The Guardian spoke to three companies about how they have dealt with the crisis over the past year and their hopes of negotiating after the lockdown.

Banquet Records, Kingston upon Thames

Banquet Archives Staff
Jon Tolley with the staff of Banquet Records. Photography: Jon Tolley

Banquet Records, an independent record store, sometimes has lines of music lovers around the block. But even before the first lockdown, the owners chose to shut down. They haven’t opened since.

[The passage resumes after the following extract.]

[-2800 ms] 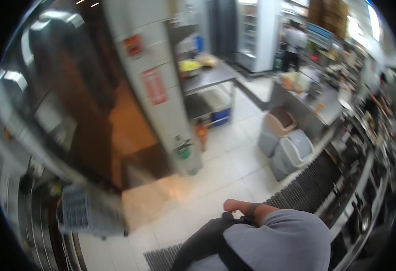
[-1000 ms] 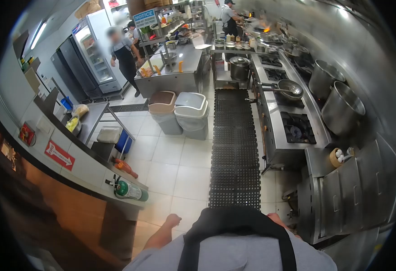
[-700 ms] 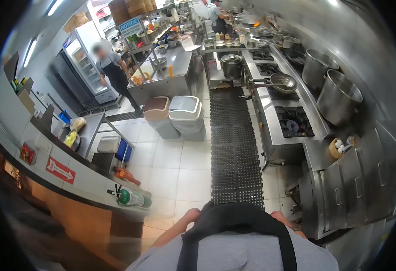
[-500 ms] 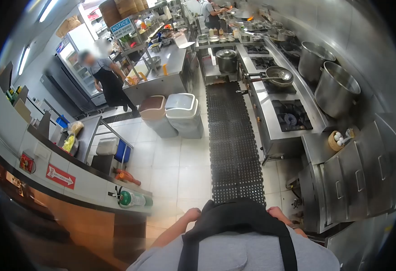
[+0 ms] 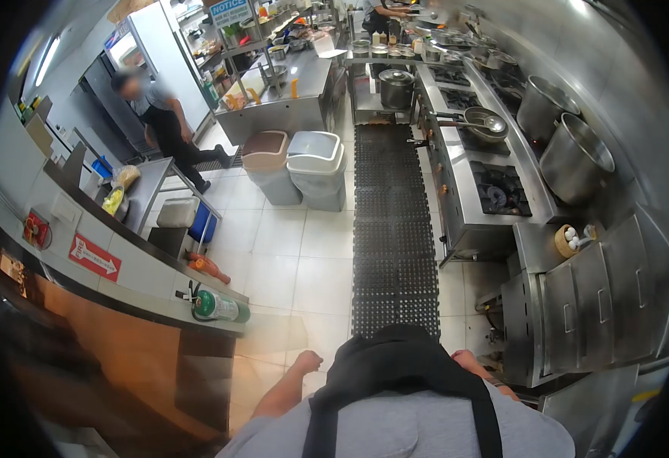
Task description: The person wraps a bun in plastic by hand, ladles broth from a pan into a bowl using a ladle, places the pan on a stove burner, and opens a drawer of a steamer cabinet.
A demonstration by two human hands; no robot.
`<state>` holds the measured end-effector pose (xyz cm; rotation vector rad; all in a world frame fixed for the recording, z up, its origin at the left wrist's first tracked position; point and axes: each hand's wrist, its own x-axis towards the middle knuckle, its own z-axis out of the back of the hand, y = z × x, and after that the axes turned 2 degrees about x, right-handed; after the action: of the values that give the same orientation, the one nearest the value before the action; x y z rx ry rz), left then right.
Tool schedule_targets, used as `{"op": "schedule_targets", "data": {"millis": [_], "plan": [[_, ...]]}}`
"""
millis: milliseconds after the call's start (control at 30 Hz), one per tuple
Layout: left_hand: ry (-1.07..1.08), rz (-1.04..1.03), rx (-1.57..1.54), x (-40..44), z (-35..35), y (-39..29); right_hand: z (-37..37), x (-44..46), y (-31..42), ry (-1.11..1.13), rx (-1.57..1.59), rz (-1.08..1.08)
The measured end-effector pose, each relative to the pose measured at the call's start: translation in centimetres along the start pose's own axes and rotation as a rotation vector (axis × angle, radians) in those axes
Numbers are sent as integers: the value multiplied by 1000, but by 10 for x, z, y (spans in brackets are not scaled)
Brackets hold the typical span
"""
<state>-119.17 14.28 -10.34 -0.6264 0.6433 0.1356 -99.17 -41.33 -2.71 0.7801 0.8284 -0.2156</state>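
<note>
My left hand (image 5: 308,361) hangs beside my black apron (image 5: 384,362), its fingers curled into a loose fist. Nothing shows in it, and a small gap separates it from the cloth. On the other side, my right hand (image 5: 465,359) is close to the apron's right edge. Its fingers look curled too, with no object visible, though the apron partly hides them. Ahead of me a black perforated rubber mat (image 5: 394,229) runs along the tiled floor.
At right stand a gas range (image 5: 494,191), a wok (image 5: 485,126), tall stockpots (image 5: 576,159) and steel drawers (image 5: 571,305). Two lidded bins (image 5: 315,164) stand left of the mat. A green fire extinguisher (image 5: 220,305) lies on the left ledge. A co-worker (image 5: 168,122) walks at far left.
My left hand has swung outward, away from the apron. My view has shifted slightly forward. The co-worker at left has stepped toward the steel side table.
</note>
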Motion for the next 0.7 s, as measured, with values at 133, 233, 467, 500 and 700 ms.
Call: {"op": "schedule_targets", "data": {"millis": [133,233,467,500,700], "plan": [[55,57,-127,-13,-48,2,-10,-6,-2,4,-204,65],[177,-55,72,-22,-77,-1,0,-19,-9,92,-418,43],[373,-183,377,-48,-99,10,-3,-41,24,1,-175,64],[371,-177,389,-52,-94,11,-6,-47,27,28,-195,47],[-219,531,-115,-53,-55,9,-11,-31,0,150,-551,243]]}}
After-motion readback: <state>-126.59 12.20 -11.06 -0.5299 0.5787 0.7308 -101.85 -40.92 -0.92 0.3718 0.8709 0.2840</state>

Jon Tolley, co-founder of the store, said he wants to wait for all social contact to resume. “Record stores will always be focused on the charm and cult of in-person navigation. We are not an Argos. We need to be totally immersed in the tactile experience, or not bother to do it at all. “

The store’s resilience stems from running a diverse business: organizing concerts, selling vinyl over-the-counter and online, and owning your own record label. Government grants and the vacation program helped him get through the initial crisis.

Banquet quickly adapted to online-only sales, which are now double pre-pandemic levels, and organized virtual concerts.

“People have nothing to do but stay home and listen to records,” Tolley said. “The biggest challenge is not knowing where we’re going to be.”

Banquet had to postpone some concerts four times and make refunds after the sold-out shows were canceled.

“I’m nervous about a vaccine passport, but I don’t see any other pragmatic way to get 1,000 people into a sweaty room,” Tolley said.

Pop Up d’Eli, Hatfield

Danny Wheeler overcame the struggle to lose his job due to the pandemic by throwing a takeout with friends in Hatfield.

Keen to energize the street food scene in the town of Hertfordshire, Wheeler and four friends pooled their savings to open a fried chicken business, Eli’s Pop Up. It employs 10 people.

After generating a buzz on social media, they started taking online orders in November and using a kitchen at a local pub to prepare food for delivery around Hatfield.

Wheeler, a former digital marketer, said: “There isn’t a lot of government financial support for new businesses. You can get a loan at a 6% interest rate, but that’s a risk. “

“Lockdown’s mental health record, coupled with the stress of a new business, made it difficult,” he added. “What keeps us going is the will to make it work.”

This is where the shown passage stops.